Beneath this line are the data; copy exactly the part of them that opens with the line containing "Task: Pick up" and closes with the line containing "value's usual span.", and only that part.

┌─ Record extracts

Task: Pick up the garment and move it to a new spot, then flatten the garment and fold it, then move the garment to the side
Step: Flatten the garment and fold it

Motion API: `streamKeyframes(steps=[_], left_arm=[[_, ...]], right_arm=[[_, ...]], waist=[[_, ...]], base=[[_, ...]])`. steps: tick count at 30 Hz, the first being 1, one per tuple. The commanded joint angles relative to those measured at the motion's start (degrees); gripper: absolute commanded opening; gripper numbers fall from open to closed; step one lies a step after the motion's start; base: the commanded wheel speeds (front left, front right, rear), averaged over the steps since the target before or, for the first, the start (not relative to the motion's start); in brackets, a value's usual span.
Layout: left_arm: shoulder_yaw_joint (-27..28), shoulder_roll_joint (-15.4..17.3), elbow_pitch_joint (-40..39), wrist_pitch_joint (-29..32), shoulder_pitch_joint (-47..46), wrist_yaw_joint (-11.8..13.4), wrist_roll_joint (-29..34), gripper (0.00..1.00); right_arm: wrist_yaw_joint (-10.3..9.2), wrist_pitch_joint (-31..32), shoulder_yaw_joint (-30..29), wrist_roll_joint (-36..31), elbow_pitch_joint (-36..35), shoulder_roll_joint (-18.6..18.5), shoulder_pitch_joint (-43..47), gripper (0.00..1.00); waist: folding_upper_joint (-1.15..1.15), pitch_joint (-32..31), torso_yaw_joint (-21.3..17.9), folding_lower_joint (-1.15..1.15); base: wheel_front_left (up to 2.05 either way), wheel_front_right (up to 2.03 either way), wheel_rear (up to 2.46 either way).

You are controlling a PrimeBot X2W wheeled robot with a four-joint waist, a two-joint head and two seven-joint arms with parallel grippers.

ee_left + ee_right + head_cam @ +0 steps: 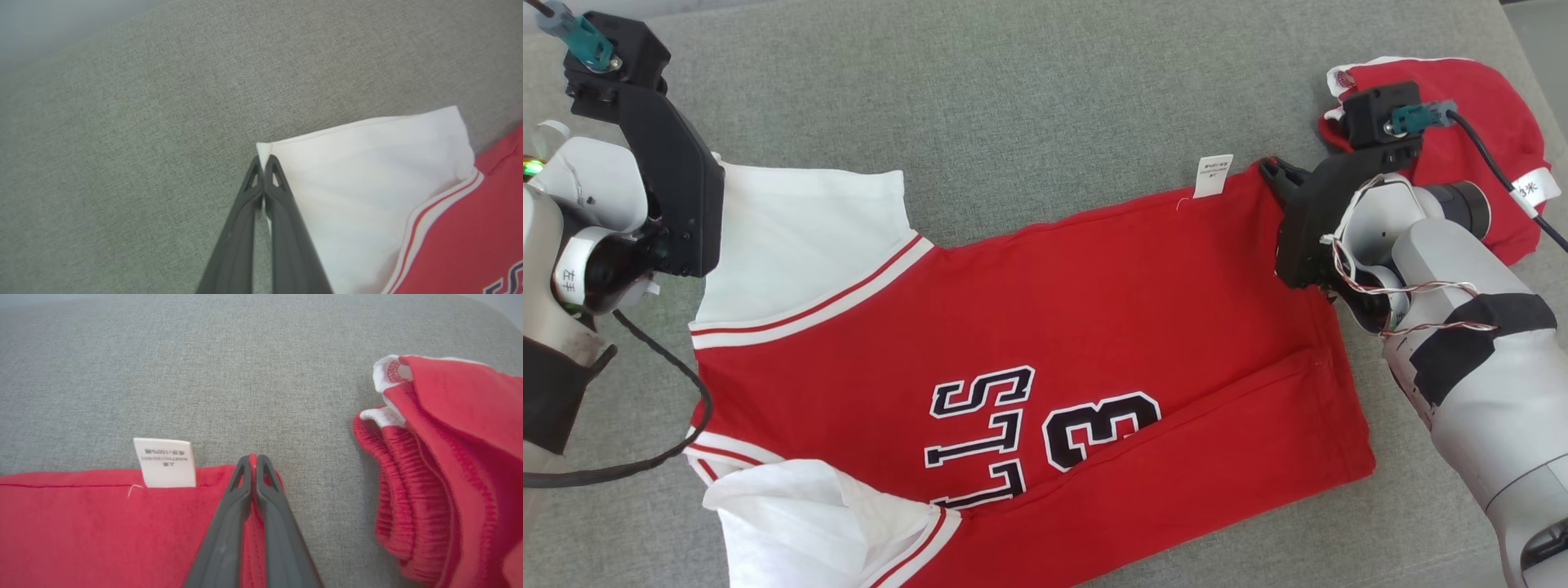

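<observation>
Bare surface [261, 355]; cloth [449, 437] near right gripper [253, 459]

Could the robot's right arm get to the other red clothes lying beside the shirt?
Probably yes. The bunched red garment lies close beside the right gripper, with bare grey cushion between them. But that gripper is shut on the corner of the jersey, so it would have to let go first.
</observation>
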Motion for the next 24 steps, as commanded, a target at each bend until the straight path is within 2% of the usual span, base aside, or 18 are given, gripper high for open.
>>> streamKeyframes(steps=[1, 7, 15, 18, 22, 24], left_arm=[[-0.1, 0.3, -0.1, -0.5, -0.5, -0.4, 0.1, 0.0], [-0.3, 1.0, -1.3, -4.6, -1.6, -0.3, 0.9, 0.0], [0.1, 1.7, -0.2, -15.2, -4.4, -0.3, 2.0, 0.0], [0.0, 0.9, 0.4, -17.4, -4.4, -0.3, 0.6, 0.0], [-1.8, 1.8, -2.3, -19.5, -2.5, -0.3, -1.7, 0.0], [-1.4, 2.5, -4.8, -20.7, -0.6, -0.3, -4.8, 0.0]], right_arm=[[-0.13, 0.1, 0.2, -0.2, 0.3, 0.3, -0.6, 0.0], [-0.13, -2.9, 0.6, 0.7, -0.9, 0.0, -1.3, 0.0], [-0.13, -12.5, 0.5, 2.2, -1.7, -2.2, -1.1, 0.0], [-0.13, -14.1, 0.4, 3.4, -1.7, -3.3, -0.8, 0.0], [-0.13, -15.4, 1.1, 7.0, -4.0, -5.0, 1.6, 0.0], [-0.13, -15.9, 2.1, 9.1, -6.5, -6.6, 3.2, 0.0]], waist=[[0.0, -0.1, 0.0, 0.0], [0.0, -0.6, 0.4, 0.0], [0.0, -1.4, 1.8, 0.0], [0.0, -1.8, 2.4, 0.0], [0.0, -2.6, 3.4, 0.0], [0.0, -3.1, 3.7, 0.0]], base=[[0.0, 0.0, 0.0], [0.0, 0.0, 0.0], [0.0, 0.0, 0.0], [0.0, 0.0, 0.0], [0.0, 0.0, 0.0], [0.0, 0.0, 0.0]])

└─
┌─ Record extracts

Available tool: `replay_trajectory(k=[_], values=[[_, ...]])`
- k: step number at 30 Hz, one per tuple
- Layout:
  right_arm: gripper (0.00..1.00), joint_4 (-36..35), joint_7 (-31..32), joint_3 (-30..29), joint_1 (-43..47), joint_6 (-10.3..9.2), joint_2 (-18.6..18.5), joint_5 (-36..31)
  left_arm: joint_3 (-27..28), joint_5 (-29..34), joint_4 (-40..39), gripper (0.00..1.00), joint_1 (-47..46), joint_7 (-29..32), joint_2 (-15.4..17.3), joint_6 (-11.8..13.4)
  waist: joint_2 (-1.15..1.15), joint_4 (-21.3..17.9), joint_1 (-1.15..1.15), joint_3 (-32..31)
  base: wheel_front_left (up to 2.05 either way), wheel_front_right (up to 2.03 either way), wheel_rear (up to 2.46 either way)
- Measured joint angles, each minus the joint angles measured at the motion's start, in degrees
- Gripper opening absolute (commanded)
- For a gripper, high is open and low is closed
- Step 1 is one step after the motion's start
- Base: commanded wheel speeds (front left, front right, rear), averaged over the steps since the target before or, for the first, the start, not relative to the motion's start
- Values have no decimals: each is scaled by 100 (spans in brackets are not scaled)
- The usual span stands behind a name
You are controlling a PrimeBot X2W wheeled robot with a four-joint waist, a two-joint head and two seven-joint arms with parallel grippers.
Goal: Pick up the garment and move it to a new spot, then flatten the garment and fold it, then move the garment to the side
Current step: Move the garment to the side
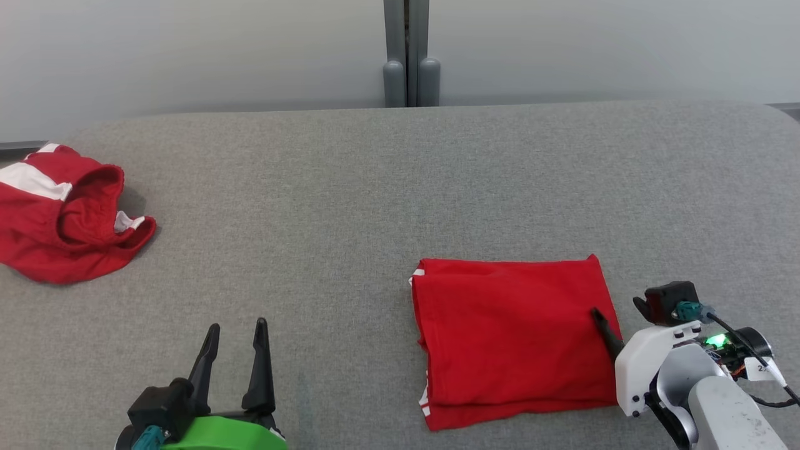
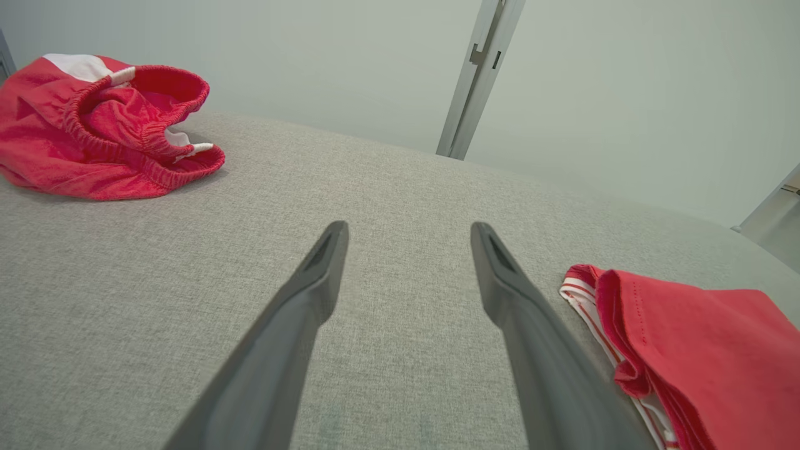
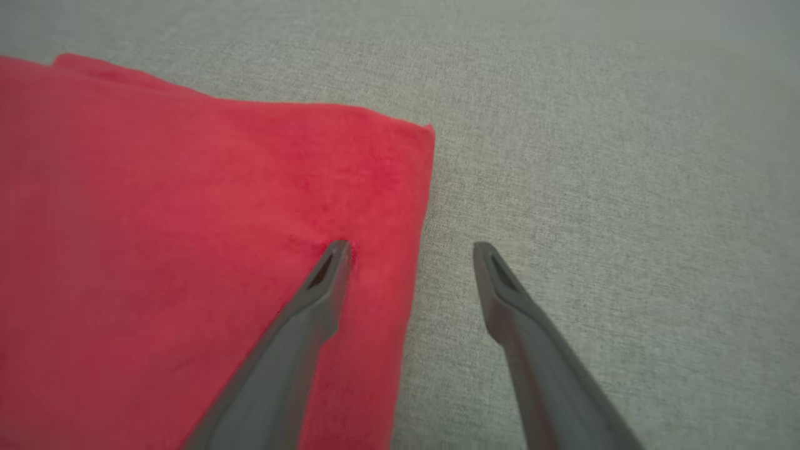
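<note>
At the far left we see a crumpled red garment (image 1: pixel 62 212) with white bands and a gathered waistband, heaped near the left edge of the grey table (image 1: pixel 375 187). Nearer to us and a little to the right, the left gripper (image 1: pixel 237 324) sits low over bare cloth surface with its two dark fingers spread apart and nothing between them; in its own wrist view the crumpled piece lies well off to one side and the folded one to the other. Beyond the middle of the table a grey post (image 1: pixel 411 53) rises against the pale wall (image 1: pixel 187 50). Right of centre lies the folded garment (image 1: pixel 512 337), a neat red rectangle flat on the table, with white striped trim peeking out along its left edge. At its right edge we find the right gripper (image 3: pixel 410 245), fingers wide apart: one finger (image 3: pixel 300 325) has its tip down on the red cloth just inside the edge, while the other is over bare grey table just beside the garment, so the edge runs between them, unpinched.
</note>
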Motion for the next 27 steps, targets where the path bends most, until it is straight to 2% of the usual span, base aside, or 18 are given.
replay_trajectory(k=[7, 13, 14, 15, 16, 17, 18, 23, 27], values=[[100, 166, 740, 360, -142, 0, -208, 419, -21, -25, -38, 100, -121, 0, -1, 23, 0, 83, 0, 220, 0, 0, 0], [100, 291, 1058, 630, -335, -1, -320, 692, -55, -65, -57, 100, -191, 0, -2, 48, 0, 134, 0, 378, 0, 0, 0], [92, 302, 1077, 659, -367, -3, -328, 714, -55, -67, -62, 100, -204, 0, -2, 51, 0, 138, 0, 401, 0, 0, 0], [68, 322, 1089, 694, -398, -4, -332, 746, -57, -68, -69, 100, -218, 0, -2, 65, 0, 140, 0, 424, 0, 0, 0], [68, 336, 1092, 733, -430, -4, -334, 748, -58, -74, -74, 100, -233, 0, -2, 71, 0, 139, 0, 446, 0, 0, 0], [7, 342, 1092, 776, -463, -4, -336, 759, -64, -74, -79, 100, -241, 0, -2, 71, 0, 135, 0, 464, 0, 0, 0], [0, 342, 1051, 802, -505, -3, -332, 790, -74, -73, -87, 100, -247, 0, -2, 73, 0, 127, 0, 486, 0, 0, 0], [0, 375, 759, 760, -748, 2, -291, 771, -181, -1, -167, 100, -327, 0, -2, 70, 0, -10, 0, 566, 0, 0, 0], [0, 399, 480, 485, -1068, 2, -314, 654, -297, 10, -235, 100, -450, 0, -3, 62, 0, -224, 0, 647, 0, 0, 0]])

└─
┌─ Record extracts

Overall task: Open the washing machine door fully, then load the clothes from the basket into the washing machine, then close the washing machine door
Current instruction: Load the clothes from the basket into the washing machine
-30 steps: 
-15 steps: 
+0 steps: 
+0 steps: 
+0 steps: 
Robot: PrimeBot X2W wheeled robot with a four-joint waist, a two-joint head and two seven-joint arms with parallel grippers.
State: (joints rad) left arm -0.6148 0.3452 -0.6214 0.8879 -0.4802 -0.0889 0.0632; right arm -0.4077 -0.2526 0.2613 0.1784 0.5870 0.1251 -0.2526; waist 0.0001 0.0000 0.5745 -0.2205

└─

• Exercise answer:
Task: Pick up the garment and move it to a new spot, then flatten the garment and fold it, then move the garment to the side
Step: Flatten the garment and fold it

Motion API: `streamKeyframes(steps=[_], left_arm=[[_, ...]], right_arm=[[_, ...]], waist=[[_, ...]], base=[[_, ...]])`. steps: tick count at 30 Hz, the first being 1, one per tuple. The commanded joint angles relative to those measured at the motion's start (degrees); gripper: absolute commanded opening; gripper numbers fall from open to closed; step one lies a step after the motion's start; base: the commanded wheel speeds (front left, front right, rear), averaged over the steps since the target before or, for the first, the start (not relative to the motion's start); in brackets, a value's usual span.

The answer was written out completely.